На этом мрачном фоне Джули была для него проблеском света, напоминанием о том, что он — человек. Курт видел, что интересен ей, и отвечал взаимностью. Однако, вспоминая Клариссу, боялся увлечься.

«Да я похож на трусливого зайца!»

И тут, как на зайца, на него с воплями набросились дети. Курт подыграл им, позволив связать себя воображаемыми веревками и потащить к Логнену в качестве трофея. Старейшина торжественно принял пленного, а затем сделал вид, будто раздает ребятишкам новые задания. Вернувшись к Курту, старейшина широко улыбнулся и вытащил нож — узкое лезвие из тщательно обработанной пластины обсидиана, к которому с помощью прочной лозы шпранкеля была прикреплена рукоятка из отполированной древесины зела. Помахав ножом, старейшина провозгласил:

— Ты свободен.

Затем Логнен спрятал оружие в ножны.

— Пусть этот постыдный плен напомнит тебе, что ты не охотник-грортайо, как Ахзт. Ты быть часть стаи, друг Куртэлликот, а стая быть часть тебя. И не воображай большего.

Курту не понравилось, какой оборот приобретает беседа. Обсидиановый нож Логнена помог ему сменить тему.

— Друг Логнен, тебя уважает и чтит стая, и все же я вижу, что твой нож ничем не отличается от ножей остальных. Когда же мы пришли сюда, ты отдал Ахзту нож из металла. Это был твой собственный?

— Он был у меня на хранении.

— Я редко видел у х’киммов железо.

— Это правда, друг Куртэлликот. Мы не так богаты, как вы. Х’киммы не делают железа и должны выменивать его.

Ответ Логнена озадачил Курта. Если х’киммы не выплавляют железа, тогда кто же этим занимается?

— В этом мире, кроме х’киммов, есть кто-то другой?

— Есть. — Логнен засмеялся. — Ты и твоя стая.

— Мы не делали железа и не продавали его вам.

— Знаю. Я пошутил, верно? — И уже серьезно Логнен продолжал: — Железо делают несколько стай, но ни одна из них не живет в лесу. Лес не любит железа. Железо приходит в лес, и лес выгоняет его. Но пока оно есть в лесу, оно очень дорого. В других местах — нет. Детвора часто говорит, что это несправедливо, но мы, старики, знаем: так надо.

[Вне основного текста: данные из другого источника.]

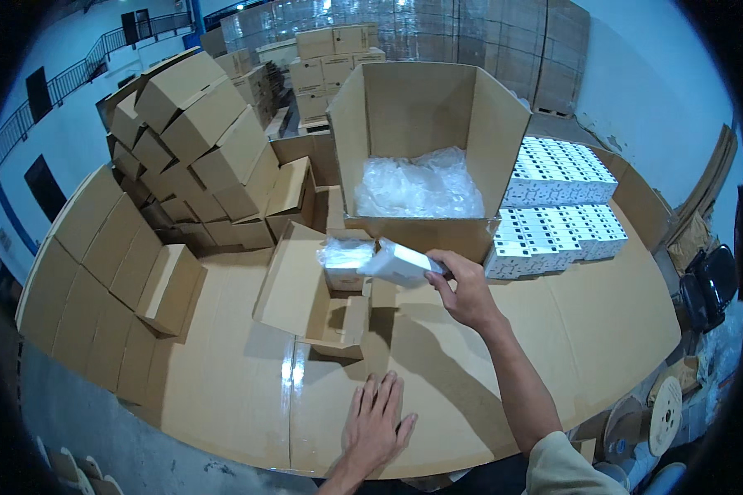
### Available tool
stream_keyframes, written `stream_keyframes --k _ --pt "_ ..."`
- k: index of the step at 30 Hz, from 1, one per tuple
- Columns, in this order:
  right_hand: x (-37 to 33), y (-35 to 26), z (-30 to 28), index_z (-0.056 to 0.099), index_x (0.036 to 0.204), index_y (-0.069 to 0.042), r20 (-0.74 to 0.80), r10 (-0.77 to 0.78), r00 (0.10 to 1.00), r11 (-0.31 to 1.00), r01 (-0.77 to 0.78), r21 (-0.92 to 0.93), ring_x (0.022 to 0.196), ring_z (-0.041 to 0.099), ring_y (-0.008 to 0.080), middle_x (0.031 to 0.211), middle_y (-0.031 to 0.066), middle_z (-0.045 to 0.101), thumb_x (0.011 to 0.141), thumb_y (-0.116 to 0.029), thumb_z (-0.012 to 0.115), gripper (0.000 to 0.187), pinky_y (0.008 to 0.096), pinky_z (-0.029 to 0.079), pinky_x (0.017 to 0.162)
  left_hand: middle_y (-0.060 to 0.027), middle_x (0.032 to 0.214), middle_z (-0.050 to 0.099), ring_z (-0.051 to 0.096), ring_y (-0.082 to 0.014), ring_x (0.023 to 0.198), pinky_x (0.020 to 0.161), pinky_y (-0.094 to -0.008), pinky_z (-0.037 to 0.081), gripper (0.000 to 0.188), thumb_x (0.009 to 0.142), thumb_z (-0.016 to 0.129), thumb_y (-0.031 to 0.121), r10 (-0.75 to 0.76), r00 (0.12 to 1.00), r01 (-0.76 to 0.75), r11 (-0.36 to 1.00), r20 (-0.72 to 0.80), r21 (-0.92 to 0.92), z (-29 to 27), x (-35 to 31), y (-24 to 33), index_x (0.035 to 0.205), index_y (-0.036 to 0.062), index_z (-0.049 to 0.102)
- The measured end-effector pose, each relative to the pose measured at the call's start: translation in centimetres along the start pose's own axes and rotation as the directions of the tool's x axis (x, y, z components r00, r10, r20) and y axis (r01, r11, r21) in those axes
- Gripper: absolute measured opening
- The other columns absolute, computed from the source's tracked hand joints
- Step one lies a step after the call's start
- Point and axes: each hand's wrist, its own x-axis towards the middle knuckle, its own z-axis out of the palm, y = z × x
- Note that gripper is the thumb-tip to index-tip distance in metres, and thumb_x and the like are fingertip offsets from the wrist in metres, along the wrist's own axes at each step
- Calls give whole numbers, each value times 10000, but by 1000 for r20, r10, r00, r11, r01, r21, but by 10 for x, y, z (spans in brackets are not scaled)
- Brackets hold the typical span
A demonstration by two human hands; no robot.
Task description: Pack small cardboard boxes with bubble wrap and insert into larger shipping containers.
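Observation:
My right hand (468, 290) is closed on the right end of a small white box (399, 265), held tilted above the table. Just left of it stands an open brown carton (293, 285) with its flap folded out to the left. Inside the carton is a white box in clear plastic wrap (346, 255); the carton's near part shows bare cardboard. My left hand (379, 423) lies flat on the cardboard-covered table (231, 375) near its front edge, fingers spread, holding nothing.
A tall open carton (425, 99) behind holds clear plastic bags (421, 186). Rows of white patterned boxes (545, 235) stand at the right. Brown cartons (194, 115) are piled at the back left, with a row of cartons (99, 272) along the left edge.

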Motion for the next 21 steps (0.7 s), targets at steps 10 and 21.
stream_keyframes --k 10,21 --pt "29 18 88 593 1200 52 3 96 995 872 -86 482 779 704 154 922 147 711 972 -24 622 243 308 586 698 -148 1483 482 424 -406 1365 1129 -544 337 578 950 612 370 -57 998 56 998 -40 -25 -8 -21 8 1411 35 522" --pt "48 4 66 605 1204 22 112 -170 979 984 162 76 978 670 392 1103 216 667 918 -47 657 299 426 550 853 -128 1446 524 449 -372 1344 1118 -524 358 530 934 640 343 -43 997 43 999 -72 1 -1 -19 4 1366 43 569"
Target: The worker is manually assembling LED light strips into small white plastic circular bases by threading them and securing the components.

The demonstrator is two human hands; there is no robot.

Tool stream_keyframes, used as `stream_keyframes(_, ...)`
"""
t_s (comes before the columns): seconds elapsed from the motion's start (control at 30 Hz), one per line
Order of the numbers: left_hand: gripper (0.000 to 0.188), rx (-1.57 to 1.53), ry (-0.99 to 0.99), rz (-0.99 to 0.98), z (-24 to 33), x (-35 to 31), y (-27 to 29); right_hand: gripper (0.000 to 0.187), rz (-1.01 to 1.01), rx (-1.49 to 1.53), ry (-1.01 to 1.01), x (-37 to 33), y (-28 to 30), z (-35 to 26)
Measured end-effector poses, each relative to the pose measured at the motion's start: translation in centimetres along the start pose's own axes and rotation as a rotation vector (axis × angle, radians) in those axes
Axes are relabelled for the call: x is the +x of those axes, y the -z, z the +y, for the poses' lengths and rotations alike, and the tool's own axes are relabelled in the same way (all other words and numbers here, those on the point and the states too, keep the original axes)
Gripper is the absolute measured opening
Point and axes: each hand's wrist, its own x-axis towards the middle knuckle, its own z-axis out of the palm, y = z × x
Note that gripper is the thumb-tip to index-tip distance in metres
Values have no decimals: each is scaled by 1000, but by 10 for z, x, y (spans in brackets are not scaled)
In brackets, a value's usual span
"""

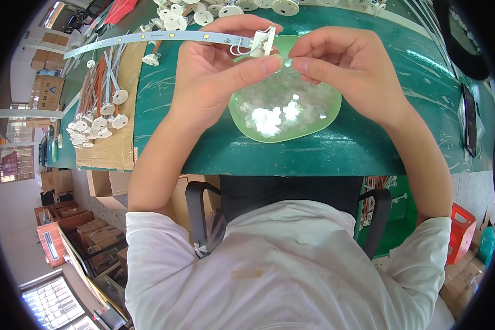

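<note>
My left hand (212,77) is closed around a white plastic end cap (263,42), gripped between thumb and fingers. Thin white wires loop from the cap to an LED strip (148,37), which stretches out to the left over the table. Close by, my right hand (355,69) pinches a small clear piece (288,62) between thumb and forefinger, just right of the left thumb tip. Its exact kind is too small to tell. Beneath both hands lies a light green tray (275,139) holding many small, shiny, see-through pieces (283,107).
On cardboard (126,132) at the left lie several strips with white round caps (102,118). More white caps (203,16) are heaped at the table's far side. A dark flat object (469,120) rests at the right edge. Below are a green bin (397,225) and a red crate (461,234).
</note>
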Motion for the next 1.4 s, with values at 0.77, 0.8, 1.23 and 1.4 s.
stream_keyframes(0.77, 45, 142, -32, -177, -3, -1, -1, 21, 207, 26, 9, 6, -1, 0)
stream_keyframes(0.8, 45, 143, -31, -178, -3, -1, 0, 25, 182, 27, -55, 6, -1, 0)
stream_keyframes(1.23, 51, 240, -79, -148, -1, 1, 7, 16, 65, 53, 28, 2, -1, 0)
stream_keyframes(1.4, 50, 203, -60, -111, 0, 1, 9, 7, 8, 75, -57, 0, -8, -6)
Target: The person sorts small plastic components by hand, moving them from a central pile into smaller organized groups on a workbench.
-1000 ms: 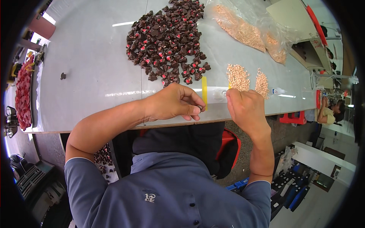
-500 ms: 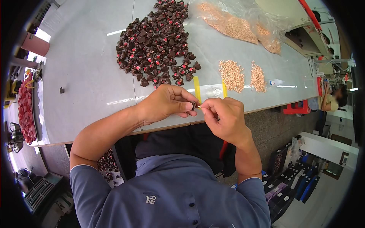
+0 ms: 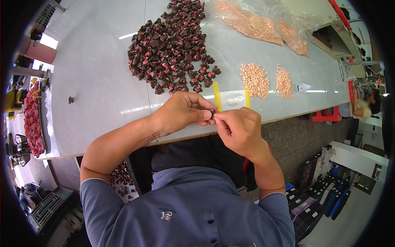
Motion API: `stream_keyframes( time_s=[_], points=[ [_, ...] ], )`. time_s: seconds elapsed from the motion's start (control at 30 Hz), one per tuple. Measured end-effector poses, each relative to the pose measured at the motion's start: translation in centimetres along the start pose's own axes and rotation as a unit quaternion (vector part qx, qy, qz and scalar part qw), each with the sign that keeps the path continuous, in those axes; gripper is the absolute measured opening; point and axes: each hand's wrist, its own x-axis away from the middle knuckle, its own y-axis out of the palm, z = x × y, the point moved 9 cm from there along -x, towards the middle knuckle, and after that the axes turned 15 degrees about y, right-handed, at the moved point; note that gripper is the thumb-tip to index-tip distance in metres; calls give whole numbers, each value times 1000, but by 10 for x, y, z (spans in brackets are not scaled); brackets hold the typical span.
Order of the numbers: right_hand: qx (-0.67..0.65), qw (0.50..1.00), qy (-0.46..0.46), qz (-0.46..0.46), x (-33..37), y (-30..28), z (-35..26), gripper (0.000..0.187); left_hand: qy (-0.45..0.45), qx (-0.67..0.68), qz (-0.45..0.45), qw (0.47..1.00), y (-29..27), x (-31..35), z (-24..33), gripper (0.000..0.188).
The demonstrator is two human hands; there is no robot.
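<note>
My left hand [image 3: 183,112] pinches a small dark brown part [image 3: 211,113] at the near edge of the grey table [image 3: 94,82]. My right hand [image 3: 238,129] meets it from the right, its fingertips touching the same part. What the right fingertips hold, if anything, is too small to tell. Just beyond the hands lies a clear round piece [image 3: 235,99] between two yellow tape strips [image 3: 217,102]. Farther back sits a big pile of dark brown parts with red centres [image 3: 173,45].
Two small heaps of tan pellets [image 3: 255,79] lie right of the hands, with clear bags of the same pellets [image 3: 263,24] behind. Red parts fill a tray [image 3: 32,119] at far left. Another person [image 3: 364,106] sits at the far right. Boxes stand on the floor below.
My right hand has come left from the tan heaps to meet my left hand. Both hands now close on the small dark part at the table's edge.
</note>
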Motion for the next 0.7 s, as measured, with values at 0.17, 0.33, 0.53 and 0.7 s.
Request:
stream_keyframes(
  time_s=[0.17, 0.33, 0.53, 0.7],
  points=[
    [-7, 999, -14, 28, 3, -9, -1, 14, 11, -1, 6, 1000, -2, 0, -3, 21],
    [-102, 973, 161, 132, 22, -63, 62, 9, 14, 12, -2, 1000, 3, -2, -2, 20],
    [-24, 909, 359, 209, 62, -110, 172, 10, 11, 17, 14, 1000, -2, 2, -1, 20],
    [147, 906, 386, 95, 55, -103, 193, 11, 1, 7, 20, 1000, -2, 1, -4, 20]
  ],
)
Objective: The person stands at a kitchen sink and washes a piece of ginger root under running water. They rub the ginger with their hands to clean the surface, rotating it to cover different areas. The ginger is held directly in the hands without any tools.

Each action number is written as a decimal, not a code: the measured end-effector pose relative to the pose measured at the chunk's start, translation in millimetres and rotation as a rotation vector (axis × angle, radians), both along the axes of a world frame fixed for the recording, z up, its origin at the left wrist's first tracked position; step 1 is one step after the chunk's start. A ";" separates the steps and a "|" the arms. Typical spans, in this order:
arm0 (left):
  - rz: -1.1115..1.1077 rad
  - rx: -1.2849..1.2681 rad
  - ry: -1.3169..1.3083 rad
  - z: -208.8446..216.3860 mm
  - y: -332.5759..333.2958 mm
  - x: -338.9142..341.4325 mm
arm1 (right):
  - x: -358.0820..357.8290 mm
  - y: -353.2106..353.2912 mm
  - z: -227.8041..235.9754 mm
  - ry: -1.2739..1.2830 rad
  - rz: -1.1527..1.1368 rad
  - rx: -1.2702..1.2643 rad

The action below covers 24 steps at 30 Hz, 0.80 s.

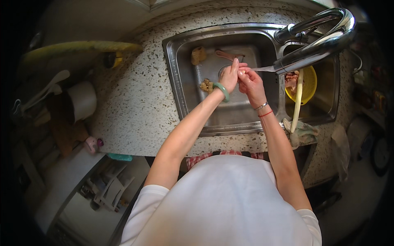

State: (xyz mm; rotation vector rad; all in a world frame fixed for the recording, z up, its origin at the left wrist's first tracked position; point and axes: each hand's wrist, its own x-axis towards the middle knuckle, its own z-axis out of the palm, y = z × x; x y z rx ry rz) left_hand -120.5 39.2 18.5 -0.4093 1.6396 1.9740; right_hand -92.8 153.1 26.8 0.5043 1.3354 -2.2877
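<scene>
Above the left basin my two hands meet in a thin stream of water (262, 69) from the chrome tap (320, 43). My left hand (229, 77), below a green bangle (221, 91), has its fingers stretched toward the stream. My right hand (251, 86) touches it with fingers curled and pinched; whatever may lie between them is hidden. Under the hands, a knobbly tan piece like ginger root (206, 85) lies on the basin floor. A larger tan block-like piece (198, 55) sits at the far left, and a peeler-like tool with a pinkish handle (226, 55) lies near it.
In the right basin, a yellow colander (313, 84) holds raw meat (292, 80). A long pale stalk (298, 98) lies across it to a crumpled cloth (301, 133) on the front edge. Speckled counter (131, 98) surrounds the sink (169, 61); utensils and a white container (83, 100) stand left.
</scene>
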 end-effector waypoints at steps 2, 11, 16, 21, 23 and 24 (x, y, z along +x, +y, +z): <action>-0.012 -0.073 0.109 -2.6 4.7 2.0 | -0.7 0.9 -2.0 0.000 -0.048 0.025; 0.010 0.178 -0.421 -1.8 -4.2 -0.3 | 0.5 3.2 -7.5 -0.053 -0.024 -0.007; -0.026 0.104 -0.324 14.9 8.3 -5.4 | -2.9 1.5 -13.6 0.111 -0.033 0.276; 0.012 0.172 -0.397 8.6 8.3 0.8 | -7.1 5.1 -15.5 -0.115 -0.126 0.084; 0.038 0.268 -0.477 5.9 3.0 -0.4 | -5.6 10.0 -13.7 -0.104 -0.071 0.009; 0.052 0.319 -0.517 3.6 1.5 -1.5 | -3.8 8.3 -12.1 -0.053 -0.056 0.058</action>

— Это важно — понять и принять различия.

— Ты говоришь, как истинный туойал, — кивнул старейшина.

— Помоги мне понять, друг Логнен. Ты сказал, что железо очень дорого. Поэтому ты подарил Ахзту нож, когда он привел нас сюда?

— Ты думал, я подарил ему нож из железа? — Логнен рассмеялся. — Такой мудрый и не знаешь, друг Куртэлликот! Чтобы почтить богов, я отдал лучшее из лучшего. Железа было бы слишком мало. Я отдал Ахзту нож из звездного металла.

У Курта пересохло во рту. Ловил макрель, а поймал акулу!

— Из звездного металла?

— Конечно. По сравнению со звездным металлом, железо — хлам. Лес не может справиться со звездным металлом, поэтому здесь он еще дороже, чем в других местах. Ахзт привел сюда вас, звездных людей. Боги сказали, чтобы он получил то, что ему полагается. Поэтому я отдал Ахзту самое лучшее. Возможно, некоторые поступили бы по-другому, потому что Ахзт грортайо. Но, хотя он и грортайо, он не плохой. Пойди он другой тропой, он мог бы стать нашим вождем. Ахзт не унесет нож из стаи. Мы не станем беднее.

— Вы вымениваете звездный метал так же, как железо?

Логнен фыркнул.

— Кто станет менять звездный металл? Р’киммы, что живут в песках, знают секреты железа, но даже им неведома тайна звездного металла. Звездный металл — наша гордость, он сошел к нам, вечный и неизменный, как звезды.